05/05/2012

L’éthique du second tour pour un centriste

Vous avez été quelques uns à m’interroger sur la position de François Bayrou. Je vous engage à la lire ici pour vous faire VOTRE point de vue personnel. Elle est très éloignée du compte rendu sommaire qu’on dut en faire les médias dans les contraintes de format imposé. Il y a des parties de sa déclaration avec lesquelles je suis en totale adhésion. Je suis certains que vous l’êtes aussi ou que vous le serez bientôt :

« Au sein de ce courant politique, il est des sensibilités diverses, plus à droite, plus à gauche, très au centre. Cette diversité, j’y tiens. Elle est notre nature propre. C’est pourquoi je ne donnerai pas de consigne de vote. » J’ai la profonde conviction que notre pays a besoin d’un centre pragmatique fort et indépendant qui mette un terme au cirque qu’est devenu notre Assemblée nationale et notre débat public. Cette élection présidentielle a été une caricature de nullité qui donne par opposition un aperçu de la valeur ajoutée qu'apportera un renforcement du centre dans notre pays. La constitution d’un centre fort impose de s’unir dans la diversité. De respecter les diverses sensibilités du centre et donc de ne jamais donner de consigne de vote. C’est l’éthique que nous nous étions promis d’appliquer avec mes colistiers si nous n’étions pas au second tour des élections municipales.

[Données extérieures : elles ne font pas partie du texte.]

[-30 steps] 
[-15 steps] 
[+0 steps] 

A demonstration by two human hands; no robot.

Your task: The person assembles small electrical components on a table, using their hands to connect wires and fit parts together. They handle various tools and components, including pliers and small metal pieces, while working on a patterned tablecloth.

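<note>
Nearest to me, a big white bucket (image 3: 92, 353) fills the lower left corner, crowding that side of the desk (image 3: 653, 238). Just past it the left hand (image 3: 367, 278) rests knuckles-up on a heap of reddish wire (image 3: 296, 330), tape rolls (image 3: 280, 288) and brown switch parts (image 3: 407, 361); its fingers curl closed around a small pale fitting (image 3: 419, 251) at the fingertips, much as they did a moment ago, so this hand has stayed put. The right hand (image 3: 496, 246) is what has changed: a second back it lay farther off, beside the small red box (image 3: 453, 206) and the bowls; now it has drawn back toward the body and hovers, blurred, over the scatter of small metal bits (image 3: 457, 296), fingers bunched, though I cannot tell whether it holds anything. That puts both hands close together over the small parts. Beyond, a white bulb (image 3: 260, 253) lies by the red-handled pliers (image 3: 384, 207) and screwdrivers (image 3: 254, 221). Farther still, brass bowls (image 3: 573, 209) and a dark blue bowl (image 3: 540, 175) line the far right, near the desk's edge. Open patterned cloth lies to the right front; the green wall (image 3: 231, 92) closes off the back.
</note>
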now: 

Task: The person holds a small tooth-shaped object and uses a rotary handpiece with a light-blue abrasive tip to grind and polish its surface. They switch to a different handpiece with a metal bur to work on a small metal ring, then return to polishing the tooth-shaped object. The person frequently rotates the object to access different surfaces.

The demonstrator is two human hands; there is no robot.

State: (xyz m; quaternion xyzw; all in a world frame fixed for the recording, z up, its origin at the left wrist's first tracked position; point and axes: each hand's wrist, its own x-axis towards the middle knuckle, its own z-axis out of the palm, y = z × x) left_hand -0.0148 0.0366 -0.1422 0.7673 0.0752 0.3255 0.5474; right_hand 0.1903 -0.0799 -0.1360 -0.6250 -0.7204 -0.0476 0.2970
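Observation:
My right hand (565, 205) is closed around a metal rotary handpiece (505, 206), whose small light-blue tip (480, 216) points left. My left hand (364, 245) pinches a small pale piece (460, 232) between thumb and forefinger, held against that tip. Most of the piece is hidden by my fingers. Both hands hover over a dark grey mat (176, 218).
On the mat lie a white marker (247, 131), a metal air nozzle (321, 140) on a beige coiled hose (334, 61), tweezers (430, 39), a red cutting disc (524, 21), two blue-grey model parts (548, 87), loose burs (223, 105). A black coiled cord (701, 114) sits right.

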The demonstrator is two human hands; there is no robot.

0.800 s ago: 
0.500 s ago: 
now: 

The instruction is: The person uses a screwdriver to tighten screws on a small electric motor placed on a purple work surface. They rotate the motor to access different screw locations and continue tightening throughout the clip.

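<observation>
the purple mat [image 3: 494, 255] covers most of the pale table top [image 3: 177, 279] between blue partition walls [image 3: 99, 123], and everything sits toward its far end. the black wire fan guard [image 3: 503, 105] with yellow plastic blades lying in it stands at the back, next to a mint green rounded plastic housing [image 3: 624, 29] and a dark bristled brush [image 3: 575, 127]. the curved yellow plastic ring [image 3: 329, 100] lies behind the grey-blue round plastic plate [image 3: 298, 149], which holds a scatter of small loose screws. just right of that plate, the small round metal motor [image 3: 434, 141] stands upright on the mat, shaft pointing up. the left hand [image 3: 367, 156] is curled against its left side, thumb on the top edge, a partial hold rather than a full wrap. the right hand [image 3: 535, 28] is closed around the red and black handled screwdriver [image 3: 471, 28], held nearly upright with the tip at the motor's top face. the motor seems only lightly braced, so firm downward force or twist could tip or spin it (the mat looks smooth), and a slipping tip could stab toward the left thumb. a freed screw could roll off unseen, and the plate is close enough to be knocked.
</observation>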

François Bayrou poursuit : « Nicolas Sarkozy, après un bon score de premier tour, s’est livré à une course-poursuite à l’extrême droite dans laquelle nous ne retrouvons pas nos valeurs, dans laquelle ce que nous croyons de plus profond et de plus précieux est bousculé et nié dans son principe. (…)La ligne qu’a ainsi choisie Nicolas Sarkozy entre les deux tours est violente, elle entre en contradiction avec les valeurs qui sont les nôtres, pas seulement les miennes, pas seulement celles du courant politique que je représente, mais aussi les valeurs du gaullisme, autant que celles de la droite républicaine et sociale. » Chacun peut faire le même constat. Les propos tenus par Nicolas Sarkozy sont en total opposition avec mes valeurs humanistes et mon éducation. Ils sont choquants pour tous les habitants de notre agglomération cosmopolite. On fait de la politique sur des valeurs et des convictions. Cela n’a rien à voir avec lancer un pot de yaourt à la crème de marron sur un segment de marché. Plusieurs élus UMP ont eu le courage de dire « stop », dont Etienne Pinte, député UMP de Versailles. Les centristes du département qui ont fait le choix par défaut de voter pour Nicolas Sarkozy se sont désolidarisé de ces dérives vers l'extrême droite. Dimanche soir à 20H01, des centaines d’élus UMP affirmeront la même chose que François Bayrou mais ils le diront trop tard.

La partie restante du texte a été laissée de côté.